The constant scrutiny of our peers ensures that science is largely self-correcting, so that we really can approach the truth about our universe. When Sarewitz claimed that “belief” in the Higgs boson was an act of faith rather than rationality, and when he compared it to Hindu belief in a sea of milk that sustains their gods, he was simply wrong. There is strong evidence for the Higgs boson, whose existence was confirmed last year by two independent teams using a giant accelerator and rigorous statistical analysis. But there isn’t, and never will be, any evidence for that sea of milk.

Scientists give no special credence or authority to books, either, except insofar as they present comprehensive theories, novel analysis, or verified truths. When I became an evolutionary biologist, I was not required to swear to the truth of Darwin with my hand on The Origin of Species. Indeed, that book was wrong on many counts, including its fallacious theory of genetics. In contrast, many believers must regularly swear adherence to unchanging and dubious religious claims (think Nicene and Athanasian Creeds), and many ministers swear to uphold church doctrine.

So scientists don’t have a quasi-religious faith in authorities, books, or propositions without empirical support. Do we have faith in anything? Two objects of scientific faith are said to be physical laws and reason. Doing science, it is said, requires unevidenced faith in the “orderliness of nature” and an “unexplained set of physical laws,” as well as in the value of reason in determining truth.

Both claims are wrong.

The orderliness of nature—the set of so-called natural laws—is not an assumption but an observation. It is logically possible that the speed of light could vary from place to place, and while we’d have to adjust our theories to account for that, or dispense with certain theories altogether, it wouldn’t be a disaster. Other natural laws, such as the relative masses of neutrons and protons, probably can’t be violated in our universe. We wouldn’t be here to observe them if they were—our bodies depend on regularities of chemistry and physics. We take nature as we find it, and sometimes it behaves predictably.

What about faith in reason? Wrong again. Reason—the habit of being critical, logical, and of learning from experience—is not an a priori assumption but a tool that’s been shown to work. It’s what produced antibiotics, computers, and our ability to sequence DNA. We don’t have faith in reason; we use reason because, unlike revelation, it produces results and understanding. Even discussing why we should use reason employs reason!

Finally, isn’t science at least based on the faith that it’s good to know the truth? Hardly. The notion that knowledge is better than ignorance is not a quasi-religious faith, but a preference: We prefer to know what’s right because what’s wrong usually doesn’t work.
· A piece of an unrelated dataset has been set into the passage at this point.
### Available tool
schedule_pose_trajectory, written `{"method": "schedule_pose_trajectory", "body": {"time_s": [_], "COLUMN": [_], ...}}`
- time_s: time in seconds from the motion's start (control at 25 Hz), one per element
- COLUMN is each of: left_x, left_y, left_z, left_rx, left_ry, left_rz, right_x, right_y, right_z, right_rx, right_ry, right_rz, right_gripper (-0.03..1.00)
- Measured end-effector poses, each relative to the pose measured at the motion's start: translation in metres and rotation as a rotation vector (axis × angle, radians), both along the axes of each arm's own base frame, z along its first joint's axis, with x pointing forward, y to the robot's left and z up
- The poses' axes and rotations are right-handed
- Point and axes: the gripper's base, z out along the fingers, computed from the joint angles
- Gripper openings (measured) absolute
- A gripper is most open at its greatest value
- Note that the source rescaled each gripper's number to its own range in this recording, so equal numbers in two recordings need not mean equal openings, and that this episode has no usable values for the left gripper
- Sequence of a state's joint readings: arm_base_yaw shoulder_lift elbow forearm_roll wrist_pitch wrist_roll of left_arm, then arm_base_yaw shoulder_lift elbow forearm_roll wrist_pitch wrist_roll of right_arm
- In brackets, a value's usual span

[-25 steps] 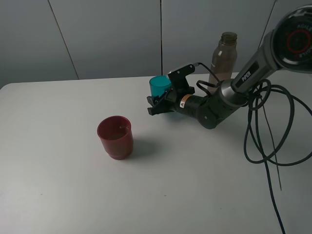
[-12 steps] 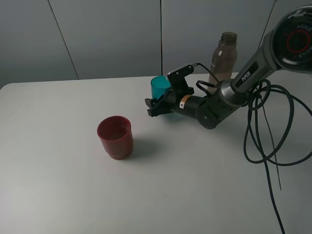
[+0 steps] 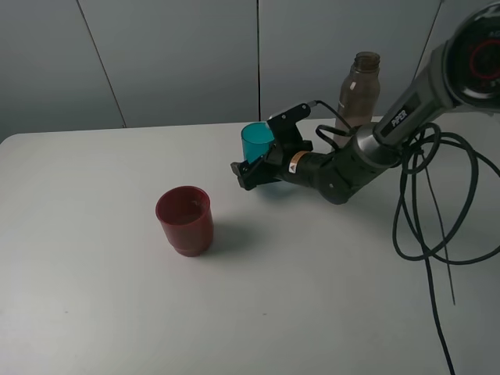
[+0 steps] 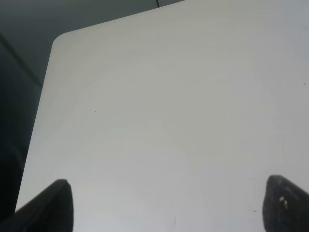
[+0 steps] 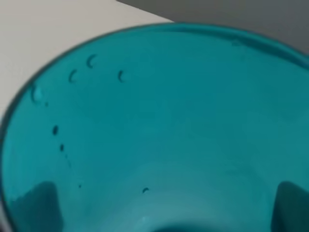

We don’t describe plumbing or auto mechanics as resting on the faith that it’s better to have your pipes and cars in working order, yet people in these professions also depend on finding truth.

One can dispel the “science as faith” canard in a single paragraph, and I’ll let Richard Dawkins have the honor:

There is a very, very important difference between feeling strongly, even passionately, about something because we have thought about and examined the evidence for it on the one hand, and feeling strongly about something because it has been internally revealed to us, or internally revealed to somebody else in history and subsequently hallowed by tradition. There’s all the difference in the world between a belief that one is prepared to defend by quoting evidence and logic and a belief that is supported by nothing more than tradition, authority, or revelation.